Countries around the world with similarly blinkered party systems will also be rejuvenated. This will be embraced by the Victorian-era-entrenched Conservative party in the UK, which will be enabled to continue and extend its oligarchic rule which is swiftly becoming a kakistocracy.

Party politics should reflect the will of an ever-changing society. It has, however, become the greatest barrier to progress and fairness. Until politicians are selected solely on ability, rather than party loyalty and populism, democracy will exist only in name and civilised evolution will stagnate and devolve.
Matt Minshall
Batz-sur-Mer, Brittany, France

The second acquittal of Donald Trump by the US Senate represents a profoundly dark and dangerous moment for American democracy. The message is clear. No conduct, be it inviting foreign powers to interfere in an election or fomenting violence to overthrow its result, is sufficiently abhorrent to permanently bar a candidate from holding public office. It now falls to the justice department and state prosecutors to succeed where Congress has failed and hold Trump truly accountable. If they do not, the US need only wait for the next attempt to subvert its democracy.
Daniel Peacock
New Moston, Manchester

Most Republican senators did not honour their oath to “do impartial justice”, but voted politically instead.
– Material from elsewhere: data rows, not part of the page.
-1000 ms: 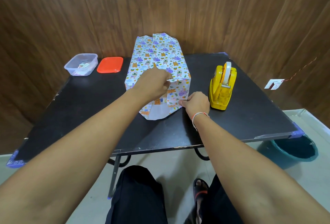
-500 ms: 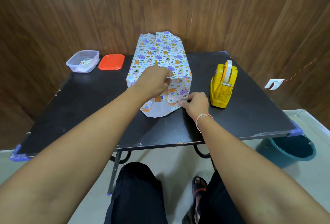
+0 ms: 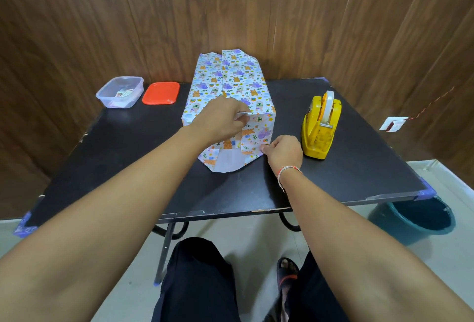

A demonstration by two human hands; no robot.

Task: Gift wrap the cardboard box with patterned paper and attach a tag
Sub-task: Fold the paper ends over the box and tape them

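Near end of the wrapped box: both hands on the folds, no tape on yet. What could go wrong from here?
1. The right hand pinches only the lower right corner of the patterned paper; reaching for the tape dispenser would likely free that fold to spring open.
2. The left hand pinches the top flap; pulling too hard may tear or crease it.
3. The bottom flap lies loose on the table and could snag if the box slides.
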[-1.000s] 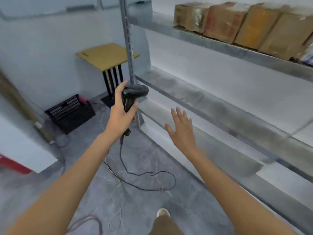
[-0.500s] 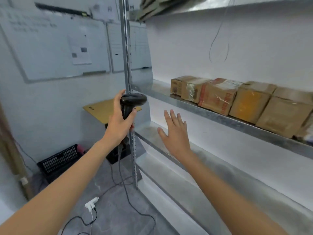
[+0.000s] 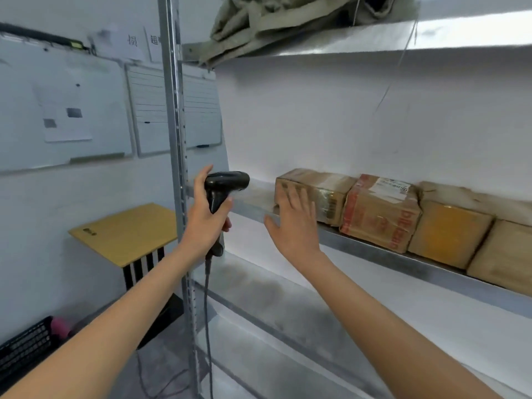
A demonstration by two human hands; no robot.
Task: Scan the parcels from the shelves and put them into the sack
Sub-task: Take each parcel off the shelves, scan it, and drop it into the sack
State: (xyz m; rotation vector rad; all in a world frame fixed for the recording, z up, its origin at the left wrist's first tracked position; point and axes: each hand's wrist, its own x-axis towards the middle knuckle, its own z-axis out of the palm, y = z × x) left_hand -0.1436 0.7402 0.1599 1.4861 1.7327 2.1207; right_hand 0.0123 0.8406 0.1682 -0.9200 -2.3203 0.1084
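Left hand point(image 3: 205, 217): wrapped round the handle of the black scanner point(image 3: 224, 187), its nose toward the parcels.
Right hand point(image 3: 293, 223): fingers spread flat, holding nothing, just in front of the nearest parcel point(image 3: 325, 194).
Parcel: taped cardboard on the shelf point(image 3: 383, 251), first in the row; probably stiff, light, tape slick.
Hold: span its near end, thumb under.

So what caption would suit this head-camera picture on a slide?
Left hand grips a barcode scanner while the open right hand reaches toward the first parcel on the metal shelf.
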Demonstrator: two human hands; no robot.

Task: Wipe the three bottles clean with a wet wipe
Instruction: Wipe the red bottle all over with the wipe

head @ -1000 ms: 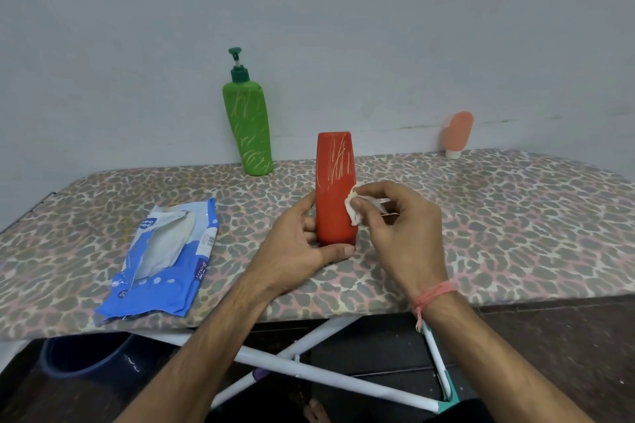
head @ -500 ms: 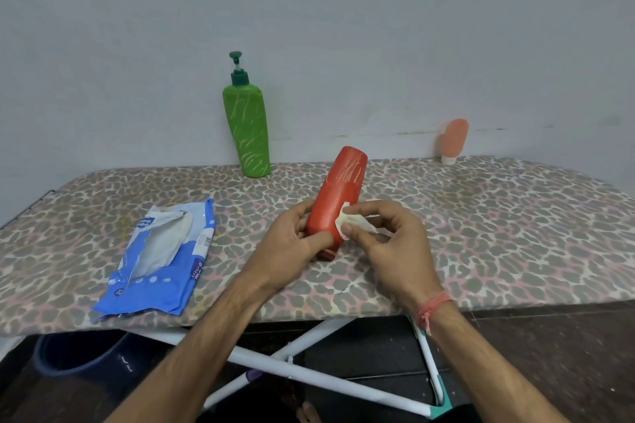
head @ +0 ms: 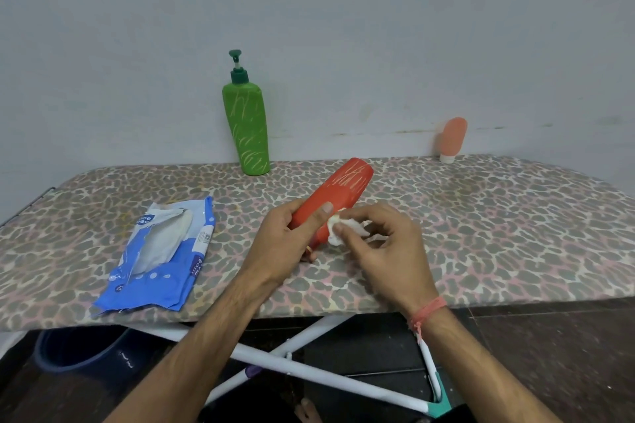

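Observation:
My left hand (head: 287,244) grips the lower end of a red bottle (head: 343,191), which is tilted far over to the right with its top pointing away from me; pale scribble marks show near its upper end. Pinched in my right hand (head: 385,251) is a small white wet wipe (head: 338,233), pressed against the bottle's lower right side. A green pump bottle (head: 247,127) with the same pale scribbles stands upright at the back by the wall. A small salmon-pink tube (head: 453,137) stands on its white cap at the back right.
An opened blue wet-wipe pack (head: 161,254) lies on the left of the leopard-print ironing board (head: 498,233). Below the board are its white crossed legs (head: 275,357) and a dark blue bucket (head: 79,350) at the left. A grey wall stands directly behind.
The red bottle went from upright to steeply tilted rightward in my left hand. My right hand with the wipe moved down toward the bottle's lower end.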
If the US’s system of governance is unable to hold Trump to account for his attempt to overthrow the result of a fair and free election, its much-vaunted constitution is simply not fit for purpose.
Pete Stockwell
London

Jonathan Freedland is (almost) completely right (Acquitting Trump would spell grave danger for US democracy, 12 February). However, he errs in his report of Donald Trump’s relationship with violence and the rule of law. Trump had not been “whipping up his supporters for nearly a year”. His incitement to violence and failure to accept election results began before he stood as president in 2016, and continued throughout his term.

At rallies as long ago as 2015, Trump was encouraging violence against his opponents. His tolerance of violence and recognition of its attraction to a section of his base was confirmed when he said, in January 2016, “I could stand in the middle of Fifth Avenue and shoot somebody and I wouldn’t lose voters”. Even before the 2016 election he refused to confirm that he would accept the result, raising rigged elections.

The events of 6 January were entirely foreseeable and consistent with the Trump we saw from 2015. The Republican party knew exactly who Trump was when they nominated him for president and then enabled him throughout his term and beyond.